**TASK PROMPT:** Quote all of the data that follows exactly as written, skipping the images.

——————————

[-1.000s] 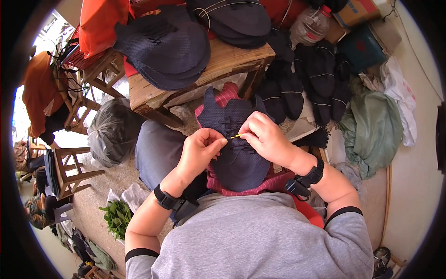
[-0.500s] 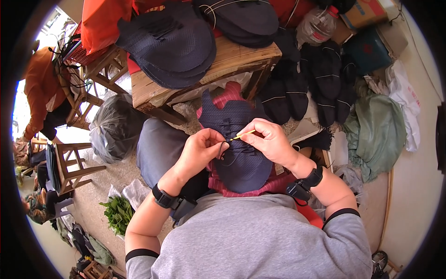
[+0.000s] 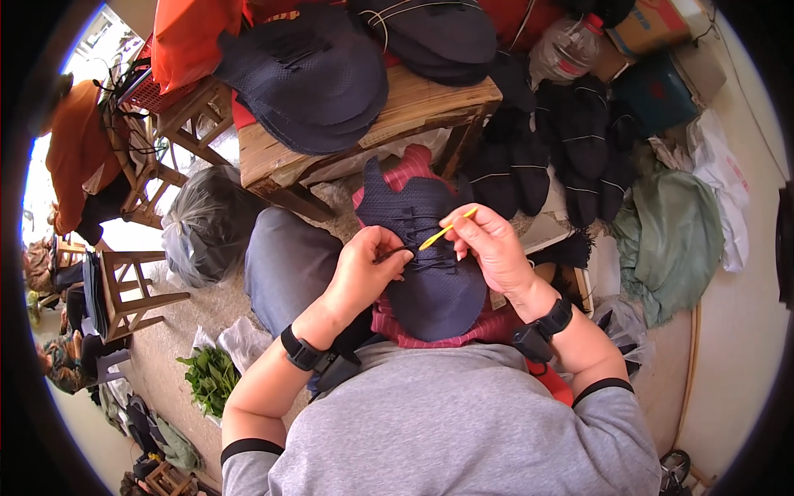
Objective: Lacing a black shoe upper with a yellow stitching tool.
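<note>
Across my lap, on a red striped cloth [image 3: 385, 328], lies a dark navy mesh shoe upper [image 3: 434, 306] with black laces crossing its middle. My left hand [image 3: 360, 269] is closed in a pinch on a black shoelace [image 3: 404, 250] at the upper's left side. Between thumb and fingers my right hand [image 3: 496, 255] grips a thin yellow needle-like tool [image 3: 447, 229]. Its tip slants down to the left, close to my left fingertips. Whether the lace runs through the tool is too small to tell.
A wooden bench [image 3: 413, 103] ahead bears stacked navy uppers [image 3: 310, 83]. Bundled black uppers [image 3: 583, 136] lie to its right, beside a green sack [image 3: 670, 236]. Leftward are a grey plastic bag [image 3: 207, 223], a wooden stool [image 3: 136, 289], leafy greens [image 3: 208, 382] and a person in orange [image 3: 83, 165].
My right hand has moved slightly to the right, and more of the yellow tool now shows, tilted more steeply. My left hand keeps its pinch on the lace, shifted slightly right.
</note>
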Demonstrator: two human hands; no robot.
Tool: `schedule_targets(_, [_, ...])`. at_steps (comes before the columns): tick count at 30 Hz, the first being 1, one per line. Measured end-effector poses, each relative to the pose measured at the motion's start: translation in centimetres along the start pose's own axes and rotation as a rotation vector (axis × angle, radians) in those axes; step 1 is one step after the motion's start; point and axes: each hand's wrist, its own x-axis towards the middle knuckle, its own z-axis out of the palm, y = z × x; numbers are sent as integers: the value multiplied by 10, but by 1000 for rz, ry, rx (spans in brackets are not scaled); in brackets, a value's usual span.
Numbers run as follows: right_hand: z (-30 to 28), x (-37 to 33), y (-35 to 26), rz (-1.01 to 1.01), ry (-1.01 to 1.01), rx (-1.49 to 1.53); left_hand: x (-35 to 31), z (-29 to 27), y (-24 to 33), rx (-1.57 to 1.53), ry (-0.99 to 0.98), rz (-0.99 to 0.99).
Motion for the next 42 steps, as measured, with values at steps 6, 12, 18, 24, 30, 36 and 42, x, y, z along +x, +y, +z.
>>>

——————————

**RESULT:**
[-1.000s] 
[-0.500s] 
[+0.000s] 
Objective: Lacing a black shoe upper with a yellow stitching tool.
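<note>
Across my lap, on a red striped cloth [image 3: 385, 328], lies a dark navy mesh shoe upper [image 3: 434, 306] with black laces crossing its middle. My left hand [image 3: 360, 269] is closed in a pinch on a black shoelace [image 3: 404, 250] at the upper's left side. Between thumb and fingers my right hand [image 3: 496, 255] grips a thin yellow needle-like tool [image 3: 447, 229]. Its tip slants down to the left, close to my left fingertips. Whether the lace runs through the tool is too small to tell.
A wooden bench [image 3: 413, 103] ahead bears stacked navy uppers [image 3: 310, 83]. Bundled black uppers [image 3: 583, 136] lie to its right, beside a green sack [image 3: 670, 236]. Leftward are a grey plastic bag [image 3: 207, 223], a wooden stool [image 3: 136, 289], leafy greens [image 3: 208, 382] and a person in orange [image 3: 83, 165].
My right hand has moved slightly to the right, and more of the yellow tool now shows, tilted more steeply. My left hand keeps its pinch on the lace, shifted slightly right.
</note>
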Demonstrator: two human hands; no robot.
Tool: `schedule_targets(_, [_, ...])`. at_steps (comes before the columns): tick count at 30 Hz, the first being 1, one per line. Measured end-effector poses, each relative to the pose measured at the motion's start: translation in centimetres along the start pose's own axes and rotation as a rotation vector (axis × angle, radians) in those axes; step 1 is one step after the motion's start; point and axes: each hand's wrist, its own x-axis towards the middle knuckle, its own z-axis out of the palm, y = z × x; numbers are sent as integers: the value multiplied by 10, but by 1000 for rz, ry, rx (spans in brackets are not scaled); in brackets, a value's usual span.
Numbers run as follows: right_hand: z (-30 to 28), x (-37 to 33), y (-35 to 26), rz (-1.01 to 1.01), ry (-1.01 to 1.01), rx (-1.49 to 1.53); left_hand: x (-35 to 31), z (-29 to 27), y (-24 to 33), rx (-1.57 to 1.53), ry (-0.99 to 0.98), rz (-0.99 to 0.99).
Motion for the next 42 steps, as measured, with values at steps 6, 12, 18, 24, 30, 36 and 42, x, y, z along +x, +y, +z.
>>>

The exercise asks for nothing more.